→ About this task
Return the run of lines below that opens with the line containing "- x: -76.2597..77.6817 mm" and closes with the line containing "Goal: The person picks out", keeping each one exact.

Source data
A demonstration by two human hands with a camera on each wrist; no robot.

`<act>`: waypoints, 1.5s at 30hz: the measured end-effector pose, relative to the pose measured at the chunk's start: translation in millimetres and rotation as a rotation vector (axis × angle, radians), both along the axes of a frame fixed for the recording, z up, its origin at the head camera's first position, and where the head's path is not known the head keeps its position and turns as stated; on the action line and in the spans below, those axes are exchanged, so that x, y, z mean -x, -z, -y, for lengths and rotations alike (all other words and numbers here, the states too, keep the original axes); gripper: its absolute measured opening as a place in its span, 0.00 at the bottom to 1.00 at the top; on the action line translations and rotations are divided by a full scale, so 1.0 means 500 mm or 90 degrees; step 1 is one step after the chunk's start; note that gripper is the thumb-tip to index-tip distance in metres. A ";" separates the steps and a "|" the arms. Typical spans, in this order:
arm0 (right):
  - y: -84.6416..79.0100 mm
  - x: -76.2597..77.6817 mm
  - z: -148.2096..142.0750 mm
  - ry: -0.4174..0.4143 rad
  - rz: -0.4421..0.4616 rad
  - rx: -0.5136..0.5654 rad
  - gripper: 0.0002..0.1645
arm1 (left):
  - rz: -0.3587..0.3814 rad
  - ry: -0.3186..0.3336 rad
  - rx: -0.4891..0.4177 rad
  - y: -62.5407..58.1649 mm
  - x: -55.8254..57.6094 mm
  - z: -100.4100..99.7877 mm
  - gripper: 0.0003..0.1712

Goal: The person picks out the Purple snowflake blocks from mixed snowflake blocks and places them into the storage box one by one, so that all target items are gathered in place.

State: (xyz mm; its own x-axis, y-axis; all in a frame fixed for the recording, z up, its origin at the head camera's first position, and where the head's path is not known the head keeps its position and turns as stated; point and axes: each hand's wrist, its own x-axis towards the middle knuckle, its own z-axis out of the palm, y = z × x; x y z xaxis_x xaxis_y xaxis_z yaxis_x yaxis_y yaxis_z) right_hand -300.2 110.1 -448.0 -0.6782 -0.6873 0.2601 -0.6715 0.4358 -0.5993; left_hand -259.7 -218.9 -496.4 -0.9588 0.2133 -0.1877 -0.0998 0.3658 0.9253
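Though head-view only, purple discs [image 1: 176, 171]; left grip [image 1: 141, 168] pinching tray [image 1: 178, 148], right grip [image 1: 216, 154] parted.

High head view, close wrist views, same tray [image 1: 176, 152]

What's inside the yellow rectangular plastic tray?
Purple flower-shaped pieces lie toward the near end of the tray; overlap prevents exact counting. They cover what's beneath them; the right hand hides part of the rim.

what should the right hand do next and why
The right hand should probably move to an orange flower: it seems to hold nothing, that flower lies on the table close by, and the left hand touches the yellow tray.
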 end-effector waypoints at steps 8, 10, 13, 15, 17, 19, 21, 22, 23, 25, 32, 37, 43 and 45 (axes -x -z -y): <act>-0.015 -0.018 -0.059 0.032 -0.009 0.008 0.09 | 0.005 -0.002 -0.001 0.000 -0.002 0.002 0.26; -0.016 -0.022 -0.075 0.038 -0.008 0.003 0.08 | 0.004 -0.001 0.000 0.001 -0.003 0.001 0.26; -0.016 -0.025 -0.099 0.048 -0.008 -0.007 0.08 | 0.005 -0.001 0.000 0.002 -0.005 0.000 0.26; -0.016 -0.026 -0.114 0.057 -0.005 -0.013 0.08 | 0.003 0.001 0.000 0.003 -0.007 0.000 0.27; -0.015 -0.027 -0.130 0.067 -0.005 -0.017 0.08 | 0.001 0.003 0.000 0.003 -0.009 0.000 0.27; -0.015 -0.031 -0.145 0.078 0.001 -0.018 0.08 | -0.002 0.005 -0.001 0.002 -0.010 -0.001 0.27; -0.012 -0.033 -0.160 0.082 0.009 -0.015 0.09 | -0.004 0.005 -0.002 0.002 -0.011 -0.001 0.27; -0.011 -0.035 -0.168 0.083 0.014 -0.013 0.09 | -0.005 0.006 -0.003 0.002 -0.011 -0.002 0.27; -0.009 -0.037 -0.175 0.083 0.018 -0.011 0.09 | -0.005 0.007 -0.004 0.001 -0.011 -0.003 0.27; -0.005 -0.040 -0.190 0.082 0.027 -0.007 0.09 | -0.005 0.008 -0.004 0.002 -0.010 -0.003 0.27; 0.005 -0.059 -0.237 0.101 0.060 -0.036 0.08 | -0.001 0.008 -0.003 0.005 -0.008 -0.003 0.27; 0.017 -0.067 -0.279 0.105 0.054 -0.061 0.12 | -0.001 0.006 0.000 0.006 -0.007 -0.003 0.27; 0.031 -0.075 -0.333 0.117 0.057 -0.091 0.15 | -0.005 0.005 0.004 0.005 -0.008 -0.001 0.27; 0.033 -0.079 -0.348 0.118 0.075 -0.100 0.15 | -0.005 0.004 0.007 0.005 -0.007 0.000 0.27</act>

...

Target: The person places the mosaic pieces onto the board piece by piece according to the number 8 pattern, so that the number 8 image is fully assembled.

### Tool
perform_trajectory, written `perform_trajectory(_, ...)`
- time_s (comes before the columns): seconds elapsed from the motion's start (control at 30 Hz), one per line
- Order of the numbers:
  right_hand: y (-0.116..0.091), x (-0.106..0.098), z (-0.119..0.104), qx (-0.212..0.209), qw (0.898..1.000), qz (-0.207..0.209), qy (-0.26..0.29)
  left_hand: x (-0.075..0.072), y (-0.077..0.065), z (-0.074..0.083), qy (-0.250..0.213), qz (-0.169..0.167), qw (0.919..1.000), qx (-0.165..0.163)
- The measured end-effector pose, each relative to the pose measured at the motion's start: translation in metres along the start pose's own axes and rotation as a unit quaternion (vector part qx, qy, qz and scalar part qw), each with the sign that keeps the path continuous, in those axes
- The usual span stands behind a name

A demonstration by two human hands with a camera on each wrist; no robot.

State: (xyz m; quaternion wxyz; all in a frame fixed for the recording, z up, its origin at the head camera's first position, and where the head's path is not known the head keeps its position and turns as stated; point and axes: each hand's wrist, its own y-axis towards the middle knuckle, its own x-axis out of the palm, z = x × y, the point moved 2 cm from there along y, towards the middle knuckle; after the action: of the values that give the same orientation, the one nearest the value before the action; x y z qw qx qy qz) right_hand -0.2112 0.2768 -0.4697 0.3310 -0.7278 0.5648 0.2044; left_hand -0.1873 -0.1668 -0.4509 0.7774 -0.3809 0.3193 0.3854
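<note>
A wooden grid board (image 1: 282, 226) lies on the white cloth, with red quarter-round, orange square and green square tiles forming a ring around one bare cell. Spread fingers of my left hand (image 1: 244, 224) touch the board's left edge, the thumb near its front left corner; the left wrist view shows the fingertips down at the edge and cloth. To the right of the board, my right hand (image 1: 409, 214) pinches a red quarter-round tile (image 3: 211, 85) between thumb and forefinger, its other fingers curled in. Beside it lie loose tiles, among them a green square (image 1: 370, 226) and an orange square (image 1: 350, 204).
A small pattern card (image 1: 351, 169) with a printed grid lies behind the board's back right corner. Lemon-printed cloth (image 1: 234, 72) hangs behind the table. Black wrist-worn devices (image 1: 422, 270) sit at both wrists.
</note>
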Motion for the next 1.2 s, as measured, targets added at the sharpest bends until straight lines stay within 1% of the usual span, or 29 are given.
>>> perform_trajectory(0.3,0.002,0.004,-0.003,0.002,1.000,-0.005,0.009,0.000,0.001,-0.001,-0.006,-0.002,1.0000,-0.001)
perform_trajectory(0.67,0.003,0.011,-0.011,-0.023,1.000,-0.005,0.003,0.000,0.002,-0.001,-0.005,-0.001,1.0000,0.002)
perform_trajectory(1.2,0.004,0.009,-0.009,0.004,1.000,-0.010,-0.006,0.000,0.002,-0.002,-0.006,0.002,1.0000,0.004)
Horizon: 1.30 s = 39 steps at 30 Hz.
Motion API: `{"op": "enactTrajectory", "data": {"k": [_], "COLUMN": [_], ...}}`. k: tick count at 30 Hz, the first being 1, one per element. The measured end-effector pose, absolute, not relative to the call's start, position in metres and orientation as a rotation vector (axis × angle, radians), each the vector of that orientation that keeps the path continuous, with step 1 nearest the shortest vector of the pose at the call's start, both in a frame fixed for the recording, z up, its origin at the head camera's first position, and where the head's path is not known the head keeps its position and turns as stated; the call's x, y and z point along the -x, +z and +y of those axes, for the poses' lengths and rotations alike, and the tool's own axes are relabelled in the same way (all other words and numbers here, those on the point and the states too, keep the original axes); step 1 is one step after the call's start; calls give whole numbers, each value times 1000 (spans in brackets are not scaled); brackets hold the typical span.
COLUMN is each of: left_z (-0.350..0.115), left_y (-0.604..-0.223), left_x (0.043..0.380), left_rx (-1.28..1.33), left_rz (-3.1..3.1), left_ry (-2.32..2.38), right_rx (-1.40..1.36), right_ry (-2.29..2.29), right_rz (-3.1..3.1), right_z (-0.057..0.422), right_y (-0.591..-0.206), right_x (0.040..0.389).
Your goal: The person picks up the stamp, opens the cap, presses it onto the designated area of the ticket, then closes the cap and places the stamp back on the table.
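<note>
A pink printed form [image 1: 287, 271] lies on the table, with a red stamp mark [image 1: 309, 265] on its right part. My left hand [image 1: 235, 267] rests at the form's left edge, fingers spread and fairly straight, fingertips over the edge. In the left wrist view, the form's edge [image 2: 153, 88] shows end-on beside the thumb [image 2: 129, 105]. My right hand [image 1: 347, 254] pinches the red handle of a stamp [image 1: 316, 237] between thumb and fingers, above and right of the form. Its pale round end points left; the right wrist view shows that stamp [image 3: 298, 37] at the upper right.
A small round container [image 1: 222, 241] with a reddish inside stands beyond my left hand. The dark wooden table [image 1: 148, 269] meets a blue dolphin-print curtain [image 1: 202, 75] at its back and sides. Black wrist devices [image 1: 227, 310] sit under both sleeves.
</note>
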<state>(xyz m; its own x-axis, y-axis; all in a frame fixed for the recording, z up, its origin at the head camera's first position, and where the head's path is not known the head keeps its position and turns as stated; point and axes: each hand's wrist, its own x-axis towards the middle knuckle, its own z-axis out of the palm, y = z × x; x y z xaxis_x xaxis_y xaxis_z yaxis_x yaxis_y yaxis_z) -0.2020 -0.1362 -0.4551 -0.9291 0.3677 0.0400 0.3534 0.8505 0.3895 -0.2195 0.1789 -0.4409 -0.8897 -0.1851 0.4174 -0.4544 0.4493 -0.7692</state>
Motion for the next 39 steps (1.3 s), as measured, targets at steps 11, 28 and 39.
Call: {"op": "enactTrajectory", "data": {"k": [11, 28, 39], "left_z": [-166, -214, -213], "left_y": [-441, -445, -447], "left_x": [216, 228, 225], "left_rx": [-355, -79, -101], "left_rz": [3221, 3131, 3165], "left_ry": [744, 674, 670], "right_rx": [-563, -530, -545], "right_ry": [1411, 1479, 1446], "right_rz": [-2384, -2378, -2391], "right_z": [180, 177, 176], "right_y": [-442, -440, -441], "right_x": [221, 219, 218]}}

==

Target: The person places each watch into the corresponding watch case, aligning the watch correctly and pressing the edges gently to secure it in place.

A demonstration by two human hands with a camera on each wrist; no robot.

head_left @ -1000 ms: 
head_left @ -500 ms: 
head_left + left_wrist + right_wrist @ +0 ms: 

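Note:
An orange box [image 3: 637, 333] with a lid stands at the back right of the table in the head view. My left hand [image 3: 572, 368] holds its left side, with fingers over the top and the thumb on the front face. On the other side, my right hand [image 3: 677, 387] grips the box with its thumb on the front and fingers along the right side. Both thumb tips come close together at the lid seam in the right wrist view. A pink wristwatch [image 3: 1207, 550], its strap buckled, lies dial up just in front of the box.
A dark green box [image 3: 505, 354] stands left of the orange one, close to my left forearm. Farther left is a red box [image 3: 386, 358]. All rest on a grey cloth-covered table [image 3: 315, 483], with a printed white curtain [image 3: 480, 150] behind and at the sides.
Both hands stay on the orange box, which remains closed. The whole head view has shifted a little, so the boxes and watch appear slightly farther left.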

→ Reply
  - x: -76.2597..77.6817 mm
  - z: -148.2096..142.0750 mm
  - ry: -0.4174..0.4143 rad
  - rz: -0.4421..0.4616 rad
  - rx: -0.5136..0.5654 rad
  - gripper: 0.0002..0.1645
arm1 (left):
  - rz: -0.3587..0.3814 rad
  - ry: -0.3186..0.3336 rad
  - rx: -0.4891..0.4177 rad
  - y: -62.5407..58.1649 mm
  - x: -55.8254..57.6094 mm
  - z: -100.4100..99.7877 mm
  - gripper: 0.0003..0.1712

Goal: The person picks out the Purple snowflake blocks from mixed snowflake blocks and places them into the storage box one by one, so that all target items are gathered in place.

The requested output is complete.